══ SOURCE MATERIAL

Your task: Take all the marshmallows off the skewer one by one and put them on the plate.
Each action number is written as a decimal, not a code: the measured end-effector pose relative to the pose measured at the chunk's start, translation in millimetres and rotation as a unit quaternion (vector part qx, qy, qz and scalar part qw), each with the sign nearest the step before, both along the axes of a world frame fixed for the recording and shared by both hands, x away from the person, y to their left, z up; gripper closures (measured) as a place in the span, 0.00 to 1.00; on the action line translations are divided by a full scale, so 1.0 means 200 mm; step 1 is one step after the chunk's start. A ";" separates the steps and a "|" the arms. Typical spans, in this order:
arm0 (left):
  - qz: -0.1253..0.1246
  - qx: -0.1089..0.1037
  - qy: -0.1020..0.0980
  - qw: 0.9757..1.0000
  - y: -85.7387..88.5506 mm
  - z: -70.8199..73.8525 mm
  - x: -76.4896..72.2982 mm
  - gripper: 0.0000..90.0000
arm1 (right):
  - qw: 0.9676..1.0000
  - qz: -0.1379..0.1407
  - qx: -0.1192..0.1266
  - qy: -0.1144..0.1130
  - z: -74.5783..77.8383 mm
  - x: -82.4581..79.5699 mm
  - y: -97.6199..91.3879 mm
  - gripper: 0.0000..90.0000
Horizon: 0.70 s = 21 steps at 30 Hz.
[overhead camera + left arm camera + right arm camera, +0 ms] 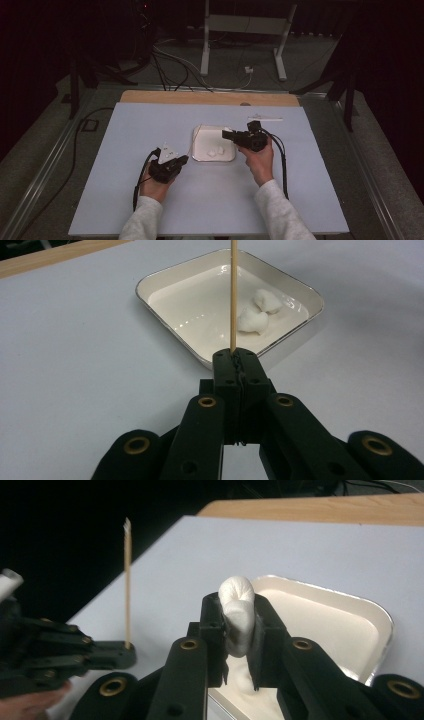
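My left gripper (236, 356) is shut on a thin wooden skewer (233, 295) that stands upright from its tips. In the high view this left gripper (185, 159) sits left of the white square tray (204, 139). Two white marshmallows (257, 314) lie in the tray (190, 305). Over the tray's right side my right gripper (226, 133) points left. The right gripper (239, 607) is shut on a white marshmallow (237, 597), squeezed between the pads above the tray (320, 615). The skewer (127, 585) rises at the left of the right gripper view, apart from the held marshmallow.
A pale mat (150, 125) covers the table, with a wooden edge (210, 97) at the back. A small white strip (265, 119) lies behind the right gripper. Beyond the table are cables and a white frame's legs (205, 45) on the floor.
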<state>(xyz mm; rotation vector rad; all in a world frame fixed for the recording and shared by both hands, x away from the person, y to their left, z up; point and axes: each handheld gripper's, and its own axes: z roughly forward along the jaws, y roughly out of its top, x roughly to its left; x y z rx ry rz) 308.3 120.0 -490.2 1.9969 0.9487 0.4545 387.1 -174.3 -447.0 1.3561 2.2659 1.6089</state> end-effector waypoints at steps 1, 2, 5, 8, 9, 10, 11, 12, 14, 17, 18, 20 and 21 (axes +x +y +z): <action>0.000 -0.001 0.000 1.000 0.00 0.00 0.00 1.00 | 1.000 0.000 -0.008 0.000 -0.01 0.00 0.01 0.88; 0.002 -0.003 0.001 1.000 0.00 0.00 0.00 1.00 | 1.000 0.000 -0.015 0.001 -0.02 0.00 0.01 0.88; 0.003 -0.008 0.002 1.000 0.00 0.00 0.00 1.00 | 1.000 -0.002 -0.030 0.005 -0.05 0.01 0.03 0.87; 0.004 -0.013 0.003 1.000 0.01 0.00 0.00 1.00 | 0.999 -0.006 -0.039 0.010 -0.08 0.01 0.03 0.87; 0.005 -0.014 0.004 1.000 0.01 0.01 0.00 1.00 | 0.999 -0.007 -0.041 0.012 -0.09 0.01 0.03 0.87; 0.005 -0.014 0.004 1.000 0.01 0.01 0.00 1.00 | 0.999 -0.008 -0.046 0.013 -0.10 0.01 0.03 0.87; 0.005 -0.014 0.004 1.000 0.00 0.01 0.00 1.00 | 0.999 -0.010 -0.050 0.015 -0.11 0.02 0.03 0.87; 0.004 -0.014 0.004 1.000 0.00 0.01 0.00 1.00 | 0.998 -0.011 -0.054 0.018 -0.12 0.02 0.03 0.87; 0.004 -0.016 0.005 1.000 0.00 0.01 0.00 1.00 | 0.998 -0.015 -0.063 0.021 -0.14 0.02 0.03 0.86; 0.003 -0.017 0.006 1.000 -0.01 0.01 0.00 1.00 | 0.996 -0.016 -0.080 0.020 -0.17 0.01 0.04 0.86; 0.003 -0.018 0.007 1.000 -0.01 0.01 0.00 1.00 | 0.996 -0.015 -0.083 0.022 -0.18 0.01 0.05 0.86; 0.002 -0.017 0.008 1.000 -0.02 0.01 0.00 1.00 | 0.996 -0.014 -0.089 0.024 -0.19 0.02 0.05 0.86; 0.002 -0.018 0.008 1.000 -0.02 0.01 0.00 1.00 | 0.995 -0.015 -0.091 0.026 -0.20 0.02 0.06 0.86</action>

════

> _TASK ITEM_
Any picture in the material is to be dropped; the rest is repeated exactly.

> _RESULT BELOW_
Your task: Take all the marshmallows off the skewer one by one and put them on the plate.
Each action number is written as a decimal, not a code: the measured end-effector pose relative to the pose measured at the chunk's start, translation in millimetres and rotation as a unit quaternion (vector part qx, qy, qz and scalar part qw), each with the sign nearest the step before, both along the axes of a world frame fixed for the recording and shared by both hands, x away from the person, y to their left, z up; gripper closures (measured) as a place in the span, 0.00 to 1.00; on the action line translations are divided by a full scale, so 1.0 means 200 mm; step 1 is one step after the chunk's start. A ";" separates the steps and a "|" the arms. Typical spans, in this order:
arm0 (left):
  - qz: -0.1253..0.1246
  - qx: -0.1089..0.1037
  - qy: -0.1020..0.0980
  - qw: 0.9757..1.0000
  - y: -85.7387..88.5506 mm
  - z: -70.8199..73.8525 mm
  - x: -76.4896..72.2982 mm
  - gripper: 0.0000..90.0000
arm1 (right):
  - qw: 0.9676..1.0000
  - qz: -0.1379..0.1407
  - qx: -0.1192..0.1266
  - qy: -0.1144..0.1130
  - z: -74.5783..77.8383 mm
  - x: -82.4581..79.5699 mm
  - y: -97.6199..91.3879 mm
  - gripper: 0.0000..90.0000
Horizon: 0.70 s = 21 steps at 30 Hz.
[overhead camera + left arm camera + right arm camera, +0 ms] 
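My left gripper (236, 356) is shut on a thin wooden skewer (233, 295) that stands upright from its tips. In the high view this left gripper (185, 159) sits left of the white square tray (204, 139). Two white marshmallows (257, 314) lie in the tray (190, 305). Over the tray's right side my right gripper (226, 133) points left. The right gripper (239, 607) is shut on a white marshmallow (237, 597), squeezed between the pads above the tray (320, 615). The skewer (127, 585) rises at the left of the right gripper view, apart from the held marshmallow.
A pale mat (150, 125) covers the table, with a wooden edge (210, 97) at the back. A small white strip (265, 119) lies behind the right gripper. Beyond the table are cables and a white frame's legs (205, 45) on the floor.
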<state>(xyz mm; rotation vector rad; all in a world frame fixed for the recording and shared by both hands, x away from the person, y to their left, z up; point and axes: each handheld gripper's, and its own axes: z roughly forward along the jaws, y roughly out of its top, x roughly to its left; x y z rx ry rz) 308.3 120.0 -490.2 1.9969 0.9487 0.4545 387.1 -174.3 -447.0 1.3561 2.2659 1.6089</state> end-effector waypoints at steps 1, 2, 5, 8, 9, 10, 11, 12, 14, 17, 18, 20 and 21 (axes +x +y +z): <action>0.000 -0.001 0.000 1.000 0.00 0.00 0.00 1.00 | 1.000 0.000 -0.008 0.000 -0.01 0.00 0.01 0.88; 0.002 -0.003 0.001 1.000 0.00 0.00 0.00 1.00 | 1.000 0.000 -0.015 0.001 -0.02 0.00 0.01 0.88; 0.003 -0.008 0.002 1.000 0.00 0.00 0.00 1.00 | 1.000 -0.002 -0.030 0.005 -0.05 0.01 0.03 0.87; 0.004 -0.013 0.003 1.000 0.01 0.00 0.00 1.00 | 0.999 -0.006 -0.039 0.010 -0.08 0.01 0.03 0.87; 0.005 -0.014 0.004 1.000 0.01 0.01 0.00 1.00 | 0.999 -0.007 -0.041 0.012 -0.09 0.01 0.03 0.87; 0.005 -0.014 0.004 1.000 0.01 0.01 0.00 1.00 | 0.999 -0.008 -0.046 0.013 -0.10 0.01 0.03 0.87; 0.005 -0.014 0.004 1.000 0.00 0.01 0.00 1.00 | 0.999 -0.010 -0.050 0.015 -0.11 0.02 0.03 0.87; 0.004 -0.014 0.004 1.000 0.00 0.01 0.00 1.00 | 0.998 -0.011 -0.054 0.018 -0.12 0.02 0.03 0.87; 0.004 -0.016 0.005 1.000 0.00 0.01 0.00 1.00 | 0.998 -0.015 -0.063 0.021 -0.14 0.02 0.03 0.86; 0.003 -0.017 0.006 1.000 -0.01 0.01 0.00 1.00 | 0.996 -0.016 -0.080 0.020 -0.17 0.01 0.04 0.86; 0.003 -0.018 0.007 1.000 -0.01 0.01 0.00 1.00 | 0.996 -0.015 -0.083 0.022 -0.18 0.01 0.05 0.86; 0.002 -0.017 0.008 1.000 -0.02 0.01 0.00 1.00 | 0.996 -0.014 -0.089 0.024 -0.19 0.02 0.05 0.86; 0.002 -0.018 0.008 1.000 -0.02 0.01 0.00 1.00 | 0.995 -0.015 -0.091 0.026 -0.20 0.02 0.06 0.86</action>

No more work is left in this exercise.